Compelling evidence suggest that 14-3-3σ is a tumor suppressor gene that contributes to cancer development. First, DNA damage leads to upregulation of 14-3-3σ in colon cancer cells in a p53-dependent manner. Second, gene inactivation of 14-3-3σ in cells leads to a defect in G2/M arrest normally induced by DNA damage. Third, irradiated 14-3-3σ−/− cells are not capable to stably arrest in G2 phase of the cycle to repair DNA damages leading to mitotic catastrophe and cell death.4 In breast epithelial cells, 14-3-3σ expression has been demonstrated to be post-translationally regulated through interaction with the estrogen responsive finger protein (EFP) leading to ubiquitinylation and rapid degradation. Furthermore, overexpression of EFP in vivo can induce tumors presumably by inducing genomic instability due to 14-3-3σ loss.6 Finally, in skin epithelia, expression of 14-3-3σ is upregulated upon differentiation in cells of the poststem cell compartment and immortalization of keratinocytes by experimental inactivation of 14-3-3σ, underlines furthermore its role as tumor suppressor gene.7

Significant progress has been made in understanding the molecular genetics of urological and gynecological malignancies. There is strong experimental and clinical evidence that in addition to distinct genetic mutations, epigenetic mechanisms may play an important role in the pathogenesis of these tumors.8, 9, 10 Hypermethylation of CpG islands is a well-known epigenetic mechanism to inactivate a tumor suppressor gene. Silencing of gene expression by CpG hypermethylation has been shown to be an early event in cancer development, and in some cases may precede the neoplastic process.11, 12 Likewise to other malignancies, silencing of an increasing number of genes by CpG island methylation has been demonstrated in renal, urothelial, ovarian, prostate and endometrial cancers.
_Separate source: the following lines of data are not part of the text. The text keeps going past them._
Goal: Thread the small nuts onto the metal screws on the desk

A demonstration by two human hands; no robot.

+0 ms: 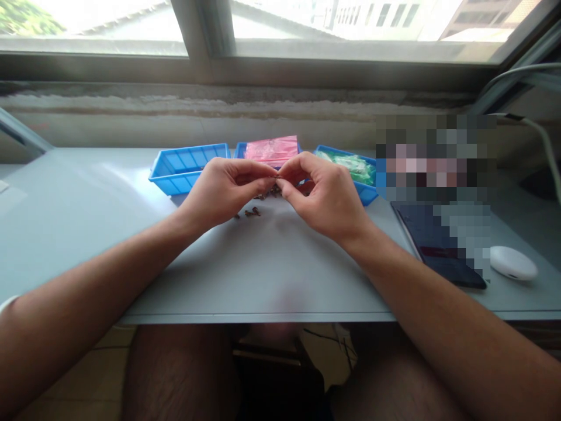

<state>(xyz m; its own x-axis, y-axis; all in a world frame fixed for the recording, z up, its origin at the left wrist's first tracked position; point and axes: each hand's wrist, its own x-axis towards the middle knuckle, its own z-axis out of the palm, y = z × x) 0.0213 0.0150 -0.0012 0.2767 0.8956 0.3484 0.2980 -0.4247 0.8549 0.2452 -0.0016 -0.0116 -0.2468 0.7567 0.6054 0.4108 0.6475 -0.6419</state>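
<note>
My left hand (223, 190) and my right hand (324, 196) meet above the grey table (263, 275), fingertips pinched together on a small dark part (276, 188); what exactly each finger grips is too small to tell. A few more small dark parts (252, 213) lie loose on the table just below my left hand. Behind my hands stand three blue bins: an empty-looking one (184, 166) on the left, a middle one holding a pink bag (272, 149), and a right one holding green bags (357, 166).
A dark flat notebook-like item (432, 245) and a white oval case (512, 263) lie at the right of the table. A blurred-out patch covers the area behind them. A window ledge runs along the back. A cable (543, 140) hangs at far right.
</note>
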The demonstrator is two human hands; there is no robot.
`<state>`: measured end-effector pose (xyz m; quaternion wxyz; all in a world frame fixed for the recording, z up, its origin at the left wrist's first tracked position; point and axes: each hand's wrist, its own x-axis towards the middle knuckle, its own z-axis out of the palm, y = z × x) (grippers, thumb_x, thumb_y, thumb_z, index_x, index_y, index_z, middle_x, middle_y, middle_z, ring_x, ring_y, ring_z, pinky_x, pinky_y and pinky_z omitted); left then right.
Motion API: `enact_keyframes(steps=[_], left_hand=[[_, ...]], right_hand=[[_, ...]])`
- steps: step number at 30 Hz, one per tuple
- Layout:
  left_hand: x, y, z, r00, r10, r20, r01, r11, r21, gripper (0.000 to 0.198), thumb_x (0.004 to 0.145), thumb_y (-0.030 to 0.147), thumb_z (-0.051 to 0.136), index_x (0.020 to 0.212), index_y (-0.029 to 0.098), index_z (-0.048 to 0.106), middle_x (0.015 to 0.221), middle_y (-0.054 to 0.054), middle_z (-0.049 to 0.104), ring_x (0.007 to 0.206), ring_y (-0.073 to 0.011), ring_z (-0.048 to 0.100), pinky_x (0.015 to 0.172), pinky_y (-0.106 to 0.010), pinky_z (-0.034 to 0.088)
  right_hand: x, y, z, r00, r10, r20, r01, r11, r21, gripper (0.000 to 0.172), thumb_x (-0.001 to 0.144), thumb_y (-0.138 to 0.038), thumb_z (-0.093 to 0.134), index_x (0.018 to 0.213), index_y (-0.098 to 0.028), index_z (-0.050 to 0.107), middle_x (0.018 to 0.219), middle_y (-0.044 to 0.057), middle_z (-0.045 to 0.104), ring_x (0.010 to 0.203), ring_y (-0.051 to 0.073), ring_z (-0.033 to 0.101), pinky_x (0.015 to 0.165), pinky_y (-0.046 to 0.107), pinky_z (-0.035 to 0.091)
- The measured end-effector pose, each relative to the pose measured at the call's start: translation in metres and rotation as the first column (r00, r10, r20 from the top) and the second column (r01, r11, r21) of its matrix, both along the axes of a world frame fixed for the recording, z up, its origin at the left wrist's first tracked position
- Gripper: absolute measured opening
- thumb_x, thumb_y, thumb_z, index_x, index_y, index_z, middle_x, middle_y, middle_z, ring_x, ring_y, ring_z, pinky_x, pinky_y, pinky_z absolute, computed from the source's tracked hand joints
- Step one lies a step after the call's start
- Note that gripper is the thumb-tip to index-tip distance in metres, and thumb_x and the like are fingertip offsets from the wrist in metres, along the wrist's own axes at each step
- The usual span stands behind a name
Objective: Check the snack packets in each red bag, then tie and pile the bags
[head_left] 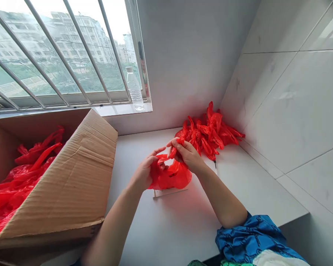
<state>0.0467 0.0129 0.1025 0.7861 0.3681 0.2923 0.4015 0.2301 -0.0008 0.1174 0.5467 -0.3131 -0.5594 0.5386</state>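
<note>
A thin red plastic bag (172, 175) hangs between my two hands above the white tabletop. My left hand (150, 168) grips its left side, fingers partly hidden by the plastic. With fingers pinched, my right hand (187, 153) holds a gathered, twisted part of the same bag higher up. Beneath the bag a flat, pale object (170, 192) shows only its edge; I cannot make out what it is. Just beyond my right hand lies a heap of knotted red plastic bags (211, 129) against the wall corner.
On the left stands an open cardboard box (80, 173) with more red plastic bags (24, 177) inside. A clear water bottle (134, 88) stands on the sill by the barred window. The white table (166, 229) meets a tiled wall (291, 99) on the right.
</note>
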Motion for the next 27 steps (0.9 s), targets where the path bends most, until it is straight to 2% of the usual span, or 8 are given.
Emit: enact_keyframes(steps=[3, 7, 10, 14, 17, 19, 22, 27], left_hand=[[-0.003, 0.001, 0.000, 0.995, 0.089, 0.053, -0.087, 0.995, -0.038, 0.039, 0.080, 0.023, 0.063, 0.119, 0.017, 0.063, 0.060, 0.003, 0.058, 0.050, -0.0074, 0.052, 0.058, -0.019, 0.050], [-0.006, -0.003, 0.002, 0.999, 0.042, 0.021, -0.042, 0.999, -0.015, 0.047, 0.086, 0.039, 0.064, 0.129, 0.022, 0.059, 0.083, -0.004, 0.071, 0.064, -0.0147, 0.065, 0.063, -0.027, 0.055], [-0.004, -0.007, 0.000, 1.000, -0.019, -0.023, 0.019, 1.000, -0.005, 0.047, 0.082, 0.031, 0.071, 0.127, 0.022, 0.062, 0.089, -0.004, 0.073, 0.063, -0.0133, 0.064, 0.062, -0.024, 0.054], [0.000, -0.014, -0.003, 0.992, -0.092, -0.091, 0.099, 0.992, 0.073, 0.032, 0.080, 0.034, 0.075, 0.107, 0.018, 0.068, 0.083, -0.002, 0.070, 0.058, -0.0096, 0.059, 0.055, -0.020, 0.048], [-0.002, -0.014, -0.003, 0.982, 0.063, -0.176, -0.013, 0.962, 0.273, 0.029, 0.084, 0.042, 0.072, 0.097, 0.018, 0.069, 0.084, -0.002, 0.069, 0.064, -0.0093, 0.059, 0.058, -0.019, 0.048], [-0.008, -0.009, -0.005, 0.941, 0.260, -0.216, -0.148, 0.891, 0.429, 0.028, 0.084, 0.043, 0.071, 0.094, 0.017, 0.069, 0.087, -0.002, 0.068, 0.072, -0.0103, 0.060, 0.066, -0.019, 0.050], [-0.022, 0.001, -0.013, 0.831, 0.511, -0.220, -0.338, 0.777, 0.531, 0.029, 0.084, 0.044, 0.070, 0.093, 0.017, 0.068, 0.086, -0.002, 0.066, 0.077, -0.0116, 0.060, 0.076, -0.024, 0.053], [-0.041, 0.012, -0.050, 0.723, 0.647, -0.241, -0.498, 0.730, 0.468, 0.037, 0.078, 0.050, 0.072, 0.094, 0.017, 0.067, 0.087, -0.003, 0.063, 0.083, -0.0145, 0.060, 0.073, -0.026, 0.053]], right_hand=[[0.007, -0.006, 0.004, 0.949, 0.086, 0.303, -0.132, 0.982, 0.137, 0.027, 0.093, -0.045, 0.060, 0.097, -0.020, 0.069, 0.088, 0.003, 0.065, 0.072, 0.013, 0.060, 0.064, 0.026, 0.050], [0.005, -0.008, -0.002, 0.809, -0.240, 0.536, 0.004, 0.915, 0.403, 0.010, 0.092, -0.026, 0.058, 0.100, -0.021, 0.061, 0.103, 0.003, 0.056, 0.079, 0.013, 0.061, 0.072, 0.028, 0.052], [-0.003, -0.005, -0.010, 0.661, -0.522, 0.538, 0.103, 0.774, 0.625, 0.004, 0.091, -0.022, 0.057, 0.091, -0.021, 0.053, 0.095, 0.003, 0.054, 0.074, 0.013, 0.055, 0.064, 0.025, 0.046], [-0.006, -0.005, -0.013, 0.555, -0.690, 0.465, 0.118, 0.619, 0.777, 0.019, 0.091, -0.026, 0.060, 0.079, -0.022, 0.045, 0.088, 0.002, 0.054, 0.069, 0.012, 0.051, 0.057, 0.024, 0.038], [0.002, -0.012, -0.009, 0.519, -0.733, 0.440, 0.100, 0.563, 0.820, 0.028, 0.091, -0.028, 0.061, 0.072, -0.021, 0.043, 0.085, 0.002, 0.053, 0.069, 0.012, 0.048, 0.057, 0.026, 0.035], [0.012, -0.022, -0.008, 0.558, -0.687, 0.465, 0.100, 0.612, 0.785, 0.033, 0.093, -0.029, 0.060, 0.067, -0.021, 0.041, 0.082, 0.002, 0.050, 0.069, 0.013, 0.046, 0.058, 0.027, 0.035], [0.034, -0.041, -0.019, 0.674, -0.516, 0.528, 0.121, 0.784, 0.609, 0.038, 0.096, -0.028, 0.056, 0.064, -0.020, 0.037, 0.078, 0.001, 0.045, 0.067, 0.012, 0.043, 0.059, 0.027, 0.035], [0.066, -0.069, -0.057, 0.764, -0.324, 0.558, 0.191, 0.940, 0.284, 0.046, 0.097, -0.037, 0.055, 0.059, -0.019, 0.035, 0.076, 0.000, 0.042, 0.065, 0.012, 0.041, 0.060, 0.028, 0.036]])
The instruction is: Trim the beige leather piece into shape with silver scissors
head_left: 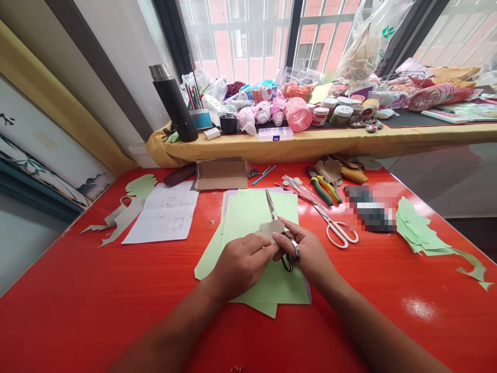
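My left hand [246, 261] pinches a small beige paper cutout [267, 230] with a rounded, lobed edge. In my right hand [305, 248] is a pair of scissors [271, 204], its handle loops around my fingers and its blades pointing away from me. The cutout lies against the scissors near the pivot, and its lower part is hidden by my fingers. Beneath both hands is a stack of light green paper sheets [256, 207], with purple edges showing at its sides.
White-handled scissors [337, 230] and green-yellow pliers [325, 187] lie to the right. Green paper scraps [419, 228] are at far right. A printed sheet [163, 215] and grey offcuts [126, 215] lie left. Behind, a crowded ledge bears a black thermos [174, 106] and several jars [341, 115].
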`<state>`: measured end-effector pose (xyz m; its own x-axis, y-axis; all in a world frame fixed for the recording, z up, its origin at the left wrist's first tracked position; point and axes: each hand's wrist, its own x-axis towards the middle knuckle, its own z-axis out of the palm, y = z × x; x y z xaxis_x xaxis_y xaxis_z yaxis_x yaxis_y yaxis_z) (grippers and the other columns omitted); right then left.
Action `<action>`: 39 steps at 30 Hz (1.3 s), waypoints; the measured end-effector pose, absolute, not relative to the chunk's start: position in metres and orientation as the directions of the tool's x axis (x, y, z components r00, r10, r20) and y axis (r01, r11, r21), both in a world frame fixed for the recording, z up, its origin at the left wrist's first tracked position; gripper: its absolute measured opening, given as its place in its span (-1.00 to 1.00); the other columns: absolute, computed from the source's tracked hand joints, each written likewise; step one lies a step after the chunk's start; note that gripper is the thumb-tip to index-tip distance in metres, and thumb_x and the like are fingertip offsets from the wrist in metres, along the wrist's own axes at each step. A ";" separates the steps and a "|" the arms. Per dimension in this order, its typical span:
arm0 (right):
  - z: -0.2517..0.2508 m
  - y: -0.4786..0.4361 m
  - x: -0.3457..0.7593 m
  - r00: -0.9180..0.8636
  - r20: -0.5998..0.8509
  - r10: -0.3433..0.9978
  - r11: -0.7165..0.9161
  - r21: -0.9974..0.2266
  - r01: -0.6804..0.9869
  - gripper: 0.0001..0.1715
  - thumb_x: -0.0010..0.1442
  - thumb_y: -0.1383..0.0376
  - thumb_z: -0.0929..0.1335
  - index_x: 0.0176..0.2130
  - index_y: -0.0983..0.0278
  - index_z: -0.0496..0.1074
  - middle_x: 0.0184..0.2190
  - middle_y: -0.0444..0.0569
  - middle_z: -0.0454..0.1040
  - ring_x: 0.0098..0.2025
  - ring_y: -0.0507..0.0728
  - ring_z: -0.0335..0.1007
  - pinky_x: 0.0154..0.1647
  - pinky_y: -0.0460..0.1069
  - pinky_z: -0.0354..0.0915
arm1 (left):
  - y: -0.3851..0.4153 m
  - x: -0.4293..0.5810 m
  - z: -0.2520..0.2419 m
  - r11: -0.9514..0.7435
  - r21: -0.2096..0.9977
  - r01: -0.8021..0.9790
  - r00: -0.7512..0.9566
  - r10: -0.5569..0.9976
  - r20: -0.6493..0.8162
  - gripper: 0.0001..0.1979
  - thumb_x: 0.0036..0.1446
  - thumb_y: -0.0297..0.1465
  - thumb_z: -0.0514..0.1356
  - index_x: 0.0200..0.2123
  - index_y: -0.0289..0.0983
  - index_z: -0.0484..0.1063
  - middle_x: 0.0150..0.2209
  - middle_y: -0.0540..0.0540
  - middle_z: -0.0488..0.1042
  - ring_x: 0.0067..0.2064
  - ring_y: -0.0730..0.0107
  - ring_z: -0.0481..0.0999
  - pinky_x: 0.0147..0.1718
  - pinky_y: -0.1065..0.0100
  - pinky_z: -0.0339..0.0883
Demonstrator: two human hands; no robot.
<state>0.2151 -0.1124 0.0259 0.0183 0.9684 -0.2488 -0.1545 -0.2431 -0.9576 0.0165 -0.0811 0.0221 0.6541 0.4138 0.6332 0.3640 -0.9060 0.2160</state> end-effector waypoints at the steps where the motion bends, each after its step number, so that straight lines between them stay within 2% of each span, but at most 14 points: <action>1: 0.023 -0.112 0.215 0.021 -0.247 0.969 -0.241 -0.957 -0.159 0.13 0.11 -0.03 0.63 0.45 0.42 0.35 -0.49 -0.19 0.50 -0.45 0.17 0.52 -0.39 0.02 0.29 | -0.082 0.017 0.023 -0.907 0.240 0.346 0.670 0.418 0.614 -0.72 0.41 -0.56 0.12 -0.03 -0.24 0.62 -0.18 -0.11 0.71 -0.23 0.28 0.66 -0.26 0.29 0.44; 3: 0.020 -0.110 0.215 0.027 -0.245 0.969 -0.237 -0.958 -0.161 0.13 0.10 0.00 0.63 0.45 0.44 0.35 -0.51 -0.23 0.44 -0.47 0.13 0.46 -0.39 0.02 0.29 | -0.083 0.016 0.024 -0.892 0.340 0.298 0.686 0.448 0.573 -0.79 0.44 -0.45 0.18 -0.02 -0.23 0.63 -0.16 -0.13 0.72 -0.20 0.24 0.69 -0.24 0.28 0.46; 5: 0.020 -0.110 0.217 0.035 -0.241 0.970 -0.233 -0.960 -0.155 0.12 0.13 0.02 0.61 0.46 0.45 0.33 -0.52 -0.25 0.41 -0.52 0.09 0.39 -0.45 0.00 0.24 | -0.082 0.013 0.025 -0.811 0.527 0.256 0.639 0.551 0.537 -0.79 0.43 -0.32 0.24 0.03 -0.21 0.63 -0.11 -0.15 0.73 -0.13 0.20 0.71 -0.18 0.27 0.48; 7: 0.025 -0.111 0.220 0.037 -0.234 0.972 -0.226 -0.963 -0.148 0.10 0.16 0.04 0.61 0.48 0.43 0.32 -0.52 -0.24 0.42 -0.55 0.06 0.35 -0.51 -0.03 0.19 | -0.077 0.009 0.028 -0.628 0.736 0.252 0.502 0.735 0.455 -0.75 0.44 -0.25 0.24 0.05 -0.18 0.64 -0.03 -0.17 0.72 -0.02 0.16 0.70 -0.06 0.24 0.50; 9: 0.031 -0.113 0.222 0.010 -0.220 0.975 -0.216 -0.965 -0.146 0.06 0.16 0.04 0.61 0.47 0.36 0.35 -0.48 -0.21 0.46 -0.57 0.03 0.33 -0.54 -0.04 0.18 | -0.072 0.005 0.031 -0.387 0.889 0.247 0.341 0.893 0.294 -0.70 0.46 -0.19 0.20 0.10 -0.16 0.62 0.09 -0.18 0.68 0.13 0.11 0.64 0.08 0.18 0.47; 12: 0.040 -0.118 0.223 -0.117 -0.184 0.976 -0.201 -0.968 -0.154 -0.05 0.21 0.03 0.60 0.45 0.23 0.41 -0.43 -0.17 0.50 -0.59 0.01 0.29 -0.57 -0.05 0.23 | -0.064 0.003 0.033 -0.105 0.980 0.171 0.320 0.946 0.046 -0.54 0.40 -0.06 0.25 0.24 -0.14 0.54 0.29 -0.20 0.55 0.33 0.00 0.48 0.21 0.11 0.38; 15: 0.043 -0.123 0.223 -0.260 -0.141 0.955 -0.188 -0.968 -0.166 -0.10 0.25 0.01 0.59 0.45 0.14 0.42 -0.39 -0.13 0.53 -0.52 0.06 0.35 -0.54 -0.04 0.30 | -0.061 0.002 0.032 0.054 0.995 0.082 0.528 0.845 -0.089 -0.38 0.30 0.03 0.33 0.30 -0.15 0.48 0.31 -0.24 0.52 0.30 -0.08 0.49 0.17 0.11 0.39; 17: 0.043 -0.124 0.222 -0.277 -0.133 0.952 -0.183 -0.969 -0.164 -0.12 0.24 0.02 0.59 0.43 0.12 0.46 -0.39 -0.13 0.52 -0.46 0.09 0.38 -0.49 -0.03 0.33 | -0.062 0.001 0.032 0.154 0.986 0.069 0.640 0.752 -0.162 -0.38 0.21 0.02 0.41 0.21 -0.18 0.53 0.17 -0.23 0.61 0.17 -0.06 0.57 0.07 0.14 0.42; 19: 0.042 -0.123 0.222 -0.244 -0.149 0.958 -0.194 -0.966 -0.171 -0.15 0.23 0.03 0.60 0.41 0.12 0.49 -0.40 -0.14 0.50 -0.43 0.09 0.37 -0.45 -0.03 0.31 | -0.064 0.001 0.031 0.245 0.967 0.073 0.669 0.706 -0.230 -0.46 0.13 -0.04 0.49 0.05 -0.22 0.58 0.01 -0.18 0.65 0.03 0.03 0.60 -0.05 0.21 0.42; 23: 0.041 -0.117 0.225 -0.152 -0.221 0.963 -0.252 -0.941 -0.226 -0.14 0.19 0.00 0.61 0.37 0.18 0.52 -0.40 -0.15 0.49 -0.45 0.07 0.35 -0.47 -0.04 0.28 | -0.069 0.004 0.034 0.369 0.929 -0.023 0.620 0.735 -0.276 -0.56 0.03 -0.16 0.57 -0.13 -0.27 0.59 -0.20 -0.11 0.63 -0.17 0.22 0.57 -0.23 0.32 0.36; 27: 0.041 -0.114 0.227 -0.111 -0.236 0.965 -0.254 -0.947 -0.196 -0.09 0.17 -0.07 0.61 0.35 0.25 0.54 -0.50 -0.18 0.46 -0.57 0.05 0.35 -0.53 -0.04 0.20 | -0.072 0.010 0.040 0.461 0.857 -0.230 0.535 0.795 -0.284 -0.51 0.00 -0.17 0.57 -0.06 -0.26 0.60 -0.18 -0.14 0.65 -0.20 0.21 0.59 -0.21 0.28 0.42; 32: 0.042 -0.117 0.222 -0.195 -0.180 0.964 -0.211 -0.966 -0.152 0.04 0.15 -0.12 0.61 0.43 0.25 0.45 -0.46 -0.16 0.47 -0.51 0.11 0.44 -0.45 0.00 0.26 | -0.072 0.015 0.044 0.442 0.824 -0.354 0.393 0.870 -0.298 -0.51 0.00 -0.15 0.57 -0.07 -0.25 0.59 -0.20 -0.14 0.66 -0.25 0.23 0.59 -0.26 0.29 0.46; 35: 0.040 -0.118 0.218 -0.224 -0.183 0.957 -0.215 -0.968 -0.129 0.13 0.11 -0.12 0.63 0.46 0.31 0.40 -0.43 -0.16 0.44 -0.50 0.08 0.33 -0.47 -0.01 0.24 | -0.073 0.015 0.042 0.429 0.828 -0.361 0.370 0.881 -0.296 -0.50 0.01 -0.15 0.56 -0.04 -0.24 0.58 -0.19 -0.13 0.67 -0.25 0.23 0.60 -0.28 0.30 0.45; 39: 0.039 -0.119 0.217 -0.139 -0.204 0.969 -0.220 -0.969 -0.111 0.08 0.14 -0.09 0.62 0.45 0.30 0.41 -0.45 -0.20 0.33 -0.49 0.03 0.17 -0.52 -0.05 0.11 | -0.072 0.014 0.038 0.435 0.826 -0.359 0.338 0.885 -0.319 -0.52 0.04 -0.17 0.55 -0.02 -0.23 0.59 -0.16 -0.13 0.67 -0.19 0.22 0.60 -0.24 0.30 0.43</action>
<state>0.2167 -0.1188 0.0394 -0.1388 0.9690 -0.2045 -0.1109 -0.2204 -0.9691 0.0143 -0.0724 0.0385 0.3382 0.8852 -0.3194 -0.3591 0.4351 0.8256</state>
Best known examples are silencing of the VHL tumor-suppressor gene in renal carcinoma or loss of hormone receptor genes (estrogen, progesterone, androgen) in endometrial and prostate cancers respectively.13, 14

Following the hypothesis of 14-3-3σ being a tumor suppressor gene, Ferguson et al15 analyzed 14-3-3σ expression in breast cancer. Downregulation of 14-3-3σ expression in tumor cell lines and primary tumor samples was associated with aberrant CpG island methylation. Following studies demonstrated epigenetic silencing of 14-3-3σ expression in gastric, liver, lung, cervical, oral squamous cell carcinoma, and basal cell carcinoma of the skin.16, 17, 18, 19, 20, 21

The aims of this study were: first, to study the expression of 14-3-3σ by using immunohistochemistry on a multiple tumor tissue microarrays containing a large number of urological and gynecological cancers. Second, to explore the relation between 14-3-3σ expression and p53 using the D07 and the PAB240 clone recognizing wild-type and mutated p53 isoforms respectively. Third, by focusing on adenocarcinoma of three organs such as prostate, endometrium and ovary, we intended to evaluate the relation between downregulation of 14-3-3σ and CpG island methylation in cell lines and primary tumor samples.

Materials and methods

Case Selection and Multitumor Tissue Microarray

A total of 350 cases of carcinomas arising in the urological and gynecological tracts has been selected from the surgical pathology archives. These malignancies include the following cases: urothelial bladder carcinoma (n=45), squamous cell carcinoma of the uterine cervix (n=9), endometrial carcinoma (n=46), ovarian carcinoma (n=21), breast carcinoma (ductal type n=36, lobular type n=7), renal carcinoma (clear cell type n=60, chromophobe n=10, papillary n=16), adenocarcinoma of the prostate (n=40) and testicular tumors (seminoma n=24, embryonal n=36).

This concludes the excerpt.